▶ Exercise goal: All lines in the data bearing the string "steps" should be identified and copied.

(Collected material Opens)

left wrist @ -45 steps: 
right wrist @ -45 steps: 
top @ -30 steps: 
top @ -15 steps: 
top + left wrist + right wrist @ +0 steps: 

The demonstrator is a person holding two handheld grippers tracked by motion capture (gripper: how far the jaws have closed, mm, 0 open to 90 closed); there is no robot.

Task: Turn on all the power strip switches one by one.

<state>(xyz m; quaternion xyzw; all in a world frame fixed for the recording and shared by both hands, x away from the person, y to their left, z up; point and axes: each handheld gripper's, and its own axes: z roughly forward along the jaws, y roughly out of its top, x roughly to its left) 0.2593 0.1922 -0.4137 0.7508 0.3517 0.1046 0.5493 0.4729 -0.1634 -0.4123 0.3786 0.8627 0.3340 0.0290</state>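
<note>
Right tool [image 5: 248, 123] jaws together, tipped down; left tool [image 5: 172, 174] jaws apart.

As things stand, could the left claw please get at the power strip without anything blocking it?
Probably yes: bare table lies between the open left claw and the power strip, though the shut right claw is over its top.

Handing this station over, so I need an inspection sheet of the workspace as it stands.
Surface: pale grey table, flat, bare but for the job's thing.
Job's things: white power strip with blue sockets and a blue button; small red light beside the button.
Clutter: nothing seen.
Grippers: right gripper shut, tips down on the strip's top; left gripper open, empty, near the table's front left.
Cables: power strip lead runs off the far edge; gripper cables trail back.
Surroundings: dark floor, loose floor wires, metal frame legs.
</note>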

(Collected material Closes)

▶ Task response:
left wrist @ -45 steps: 
right wrist @ -45 steps: 
top @ -30 steps: 
top @ -15 steps: 
top + left wrist + right wrist @ +0 steps: 

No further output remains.